▶ [EXERCISE PROMPT]:
Would you return the lines between the one holding "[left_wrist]" and the one holding "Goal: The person", inclusive, and only those, exactly as they stand in the listing below?
- - -
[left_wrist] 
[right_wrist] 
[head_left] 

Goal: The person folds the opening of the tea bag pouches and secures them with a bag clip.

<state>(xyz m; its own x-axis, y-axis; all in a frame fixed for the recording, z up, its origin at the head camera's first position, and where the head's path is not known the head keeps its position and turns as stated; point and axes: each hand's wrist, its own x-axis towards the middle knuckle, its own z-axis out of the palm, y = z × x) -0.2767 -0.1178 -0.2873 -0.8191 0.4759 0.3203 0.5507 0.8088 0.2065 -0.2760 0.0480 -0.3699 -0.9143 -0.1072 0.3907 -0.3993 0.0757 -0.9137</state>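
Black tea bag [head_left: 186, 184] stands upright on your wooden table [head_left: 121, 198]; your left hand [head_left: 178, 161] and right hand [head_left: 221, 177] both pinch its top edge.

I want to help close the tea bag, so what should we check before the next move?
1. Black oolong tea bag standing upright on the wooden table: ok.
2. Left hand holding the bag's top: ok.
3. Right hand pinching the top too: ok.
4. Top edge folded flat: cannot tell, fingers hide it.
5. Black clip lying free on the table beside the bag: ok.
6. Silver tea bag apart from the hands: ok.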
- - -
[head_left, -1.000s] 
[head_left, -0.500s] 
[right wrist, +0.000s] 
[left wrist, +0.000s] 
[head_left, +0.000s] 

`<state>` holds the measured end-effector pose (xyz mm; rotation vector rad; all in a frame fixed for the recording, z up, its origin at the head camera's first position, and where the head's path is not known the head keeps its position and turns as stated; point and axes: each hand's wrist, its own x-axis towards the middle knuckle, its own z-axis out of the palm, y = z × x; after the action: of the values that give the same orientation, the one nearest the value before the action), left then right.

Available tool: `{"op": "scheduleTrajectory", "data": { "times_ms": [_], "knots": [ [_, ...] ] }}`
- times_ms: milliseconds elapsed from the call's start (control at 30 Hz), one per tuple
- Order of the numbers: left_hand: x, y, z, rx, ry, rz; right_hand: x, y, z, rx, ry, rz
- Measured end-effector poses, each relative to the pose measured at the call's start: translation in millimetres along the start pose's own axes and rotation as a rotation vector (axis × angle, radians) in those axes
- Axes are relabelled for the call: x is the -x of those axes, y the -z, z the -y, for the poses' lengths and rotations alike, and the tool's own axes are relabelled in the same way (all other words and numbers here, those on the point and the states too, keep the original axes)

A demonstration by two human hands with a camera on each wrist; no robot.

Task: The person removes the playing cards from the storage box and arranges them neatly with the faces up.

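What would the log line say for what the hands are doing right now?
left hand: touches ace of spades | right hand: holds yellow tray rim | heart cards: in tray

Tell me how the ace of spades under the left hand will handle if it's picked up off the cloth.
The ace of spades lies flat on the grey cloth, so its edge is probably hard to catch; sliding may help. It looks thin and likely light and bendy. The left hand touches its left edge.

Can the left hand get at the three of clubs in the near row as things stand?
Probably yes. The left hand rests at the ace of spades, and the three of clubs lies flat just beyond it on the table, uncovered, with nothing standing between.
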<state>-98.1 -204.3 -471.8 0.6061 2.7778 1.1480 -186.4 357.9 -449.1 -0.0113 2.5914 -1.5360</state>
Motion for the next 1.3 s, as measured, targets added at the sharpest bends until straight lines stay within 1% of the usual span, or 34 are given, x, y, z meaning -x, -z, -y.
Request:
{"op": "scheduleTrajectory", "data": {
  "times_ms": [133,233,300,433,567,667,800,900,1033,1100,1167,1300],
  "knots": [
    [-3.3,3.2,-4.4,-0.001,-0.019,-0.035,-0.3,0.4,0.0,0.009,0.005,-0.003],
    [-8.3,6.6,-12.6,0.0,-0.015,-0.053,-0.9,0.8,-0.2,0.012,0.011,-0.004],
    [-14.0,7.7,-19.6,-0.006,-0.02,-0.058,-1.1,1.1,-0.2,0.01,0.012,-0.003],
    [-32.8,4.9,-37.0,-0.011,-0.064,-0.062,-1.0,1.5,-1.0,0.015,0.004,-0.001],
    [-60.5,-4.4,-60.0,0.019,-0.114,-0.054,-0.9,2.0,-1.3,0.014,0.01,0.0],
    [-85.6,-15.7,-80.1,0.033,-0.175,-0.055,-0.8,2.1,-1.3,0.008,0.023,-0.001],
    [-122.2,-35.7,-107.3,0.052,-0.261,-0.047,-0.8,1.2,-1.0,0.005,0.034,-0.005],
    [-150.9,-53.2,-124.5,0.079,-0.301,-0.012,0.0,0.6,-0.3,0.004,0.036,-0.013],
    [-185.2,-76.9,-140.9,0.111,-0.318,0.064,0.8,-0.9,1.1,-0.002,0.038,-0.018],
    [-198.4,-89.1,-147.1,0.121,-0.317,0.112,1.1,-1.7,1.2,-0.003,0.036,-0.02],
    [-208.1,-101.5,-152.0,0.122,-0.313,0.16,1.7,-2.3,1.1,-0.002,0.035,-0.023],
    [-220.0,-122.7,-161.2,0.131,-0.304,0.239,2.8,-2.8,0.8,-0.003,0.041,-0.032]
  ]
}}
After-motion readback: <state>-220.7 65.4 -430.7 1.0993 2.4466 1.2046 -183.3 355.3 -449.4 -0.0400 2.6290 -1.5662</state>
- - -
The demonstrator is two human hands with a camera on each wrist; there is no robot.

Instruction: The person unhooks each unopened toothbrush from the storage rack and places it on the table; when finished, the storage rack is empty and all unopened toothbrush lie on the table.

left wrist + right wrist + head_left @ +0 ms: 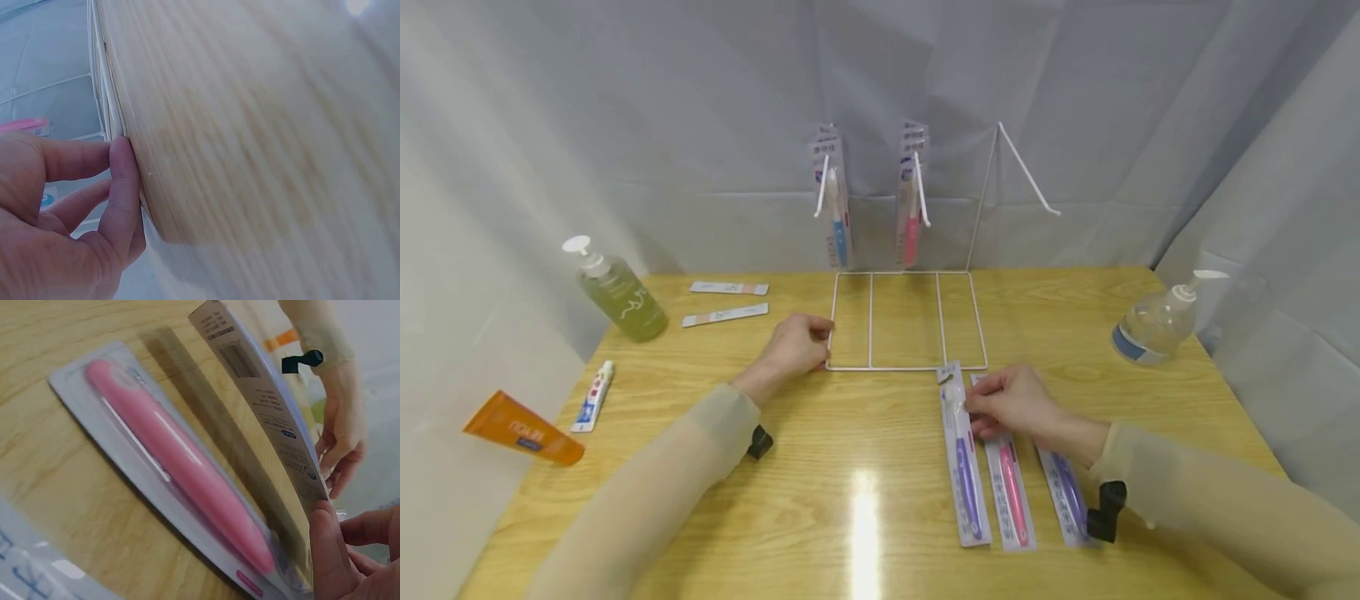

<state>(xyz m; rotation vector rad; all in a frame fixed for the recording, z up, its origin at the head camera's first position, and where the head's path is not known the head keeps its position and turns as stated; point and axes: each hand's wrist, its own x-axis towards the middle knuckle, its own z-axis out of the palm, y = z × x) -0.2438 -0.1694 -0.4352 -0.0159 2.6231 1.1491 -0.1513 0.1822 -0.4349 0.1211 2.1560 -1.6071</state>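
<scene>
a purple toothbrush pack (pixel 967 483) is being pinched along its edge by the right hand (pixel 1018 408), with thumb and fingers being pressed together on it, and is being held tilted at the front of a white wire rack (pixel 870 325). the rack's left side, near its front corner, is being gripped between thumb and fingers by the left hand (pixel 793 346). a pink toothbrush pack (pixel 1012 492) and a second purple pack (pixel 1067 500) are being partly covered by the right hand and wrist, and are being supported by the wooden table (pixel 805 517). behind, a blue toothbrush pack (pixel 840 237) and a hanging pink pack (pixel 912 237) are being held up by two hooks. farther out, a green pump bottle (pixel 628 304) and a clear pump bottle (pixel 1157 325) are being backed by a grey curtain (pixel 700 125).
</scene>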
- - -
▶ [EXERCISE RESULT]:
[left_wrist] 
[right_wrist] 
[head_left] 

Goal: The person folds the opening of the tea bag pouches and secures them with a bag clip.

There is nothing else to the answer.